Le professeur Seung-Woo Lee et le doctorant Kun-Joo Lee du Département des sciences de la vie de l'Université des sciences et technologies de Pohang (POSTECH), en collaboration avec le directeur de NeoImmuneTech Donghoon Choi et les professeurs Dae Hee Kim et Sun Shim Choi de l'Université nationale de Kangwon, ont révélé une méthode révolutionnaire pour améliorer considérablement l’efficacité des thérapies par anticorps bispécifiques dans le traitement des tumeurs solides. Leurs résultats ont été publiés le 13 mai dans « Cell Reports Medicine », une revue internationale de recherche en santé.

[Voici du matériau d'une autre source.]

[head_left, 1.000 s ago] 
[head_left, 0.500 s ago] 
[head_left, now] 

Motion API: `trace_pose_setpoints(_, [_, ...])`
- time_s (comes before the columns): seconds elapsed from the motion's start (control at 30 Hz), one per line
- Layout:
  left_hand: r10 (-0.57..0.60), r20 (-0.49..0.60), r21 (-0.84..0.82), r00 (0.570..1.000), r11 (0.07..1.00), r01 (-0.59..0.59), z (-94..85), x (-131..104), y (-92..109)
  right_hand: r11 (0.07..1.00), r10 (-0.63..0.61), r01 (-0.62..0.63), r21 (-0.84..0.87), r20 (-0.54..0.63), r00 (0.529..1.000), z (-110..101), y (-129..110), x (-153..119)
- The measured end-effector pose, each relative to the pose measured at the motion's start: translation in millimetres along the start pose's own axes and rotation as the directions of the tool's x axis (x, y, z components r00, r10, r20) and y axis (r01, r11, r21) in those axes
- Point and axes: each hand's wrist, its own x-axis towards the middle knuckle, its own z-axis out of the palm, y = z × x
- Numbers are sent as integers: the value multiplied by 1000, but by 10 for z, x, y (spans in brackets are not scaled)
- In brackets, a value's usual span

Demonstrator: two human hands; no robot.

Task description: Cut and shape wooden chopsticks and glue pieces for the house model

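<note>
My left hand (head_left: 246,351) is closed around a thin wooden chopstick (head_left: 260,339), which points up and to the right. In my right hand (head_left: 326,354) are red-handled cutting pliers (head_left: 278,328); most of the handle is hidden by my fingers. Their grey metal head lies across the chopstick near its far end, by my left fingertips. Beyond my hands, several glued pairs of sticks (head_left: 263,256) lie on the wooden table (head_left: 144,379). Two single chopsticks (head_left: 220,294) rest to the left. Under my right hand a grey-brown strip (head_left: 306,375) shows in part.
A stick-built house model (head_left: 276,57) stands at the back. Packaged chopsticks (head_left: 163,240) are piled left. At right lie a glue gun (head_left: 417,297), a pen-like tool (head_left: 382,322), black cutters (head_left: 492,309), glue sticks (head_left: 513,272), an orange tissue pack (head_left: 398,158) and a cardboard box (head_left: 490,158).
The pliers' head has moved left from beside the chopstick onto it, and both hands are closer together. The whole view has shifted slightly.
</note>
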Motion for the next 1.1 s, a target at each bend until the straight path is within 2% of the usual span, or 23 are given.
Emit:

Les anticorps bispécifiques, qui peuvent se lier simultanément à deux antigènes différents, font actuellement l’objet de recherches actives dans la recherche sur le traitement du cancer. Les engageurs bispécifiques des lymphocytes T peuvent engager à la fois les lymphocytes T et les cellules tumorales, incitant les lymphocytes T à attaquer efficacement les tumeurs. Au cours des deux dernières années, la FDA a approuvé 7 activateurs de lymphocytes T bispécifiques, faisant ainsi de cette approche une stratégie de premier plan sur le marché de l’immunothérapie antitumorale. Malgré leur succès dans le traitement des cancers du sang, les activateurs de lymphocytes T bispécifiques se sont révélés moins efficaces contre les tumeurs solides telles que les cancers du poumon et du côlon. Cette limitation vient du fait que de nombreuses tumeurs solides ont un faible nombre de lymphocytes T nécessaires à l’éradication de la tumeur, et que les lymphocytes T existants sont souvent épuisés en termes de fonctionnalité.
Pour surmonter ces défis, l'équipe de recherche a utilisé rhIL-7-hyFc1) (NT-I7, épinépatakine-alfa), une protéine recombinante actuellement en cours d'essais cliniques chez NeoImmuneTech. Cette protéine est connue pour augmenter le nombre de cellules T et l’équipe de recherche l’a utilisée dans des études animales. Les résultats ont démontré que dans les modèles animaux de cancer du côlon et de la peau, rhIL-7-hyFc augmentait de manière significative le nombre de « lymphocytes T spectateurs » dans les tumeurs solides. Bien que les lymphocytes T spectateurs ne soient pas naturellement spécifiques à la tumeur, lorsqu’ils sont activés, ils peuvent réagir et tuer les cellules tumorales. L'étude a révélé que l'augmentation des lymphocytes T spectateurs dans les tumeurs solides, induite par rhIL-7-hyFc, pourrait en effet être activée par des anticorps bispécifiques pour détruire les cellules tumorales. Cette percée indique que rhIL-7-hyFc peut surmonter les limites des anticorps bispécifiques dans le traitement des tumeurs solides en abordant les problèmes de nombre et de fonctionnalité insuffisants des lymphocytes T.
Le professeur Seung-Woo Lee de POSTECH, qui a dirigé la recherche, a déclaré : « Nous avons identifié le potentiel de rhIL-7-hyFc comme catalyseur pour améliorer l'efficacité antitumorale des activateurs de lymphocytes T bispécifiques. » Il a souligné l'importance de la recherche, ajoutant : « Nous espérons que nos résultats seront validés dans des essais cliniques, ce qui bénéficierait grandement au domaine actuellement stagnant de l'immunothérapie dans les tumeurs solides. »
La recherche a été menée avec le soutien du Korea Drug Development Fund et de la National Research Foundation of Korea.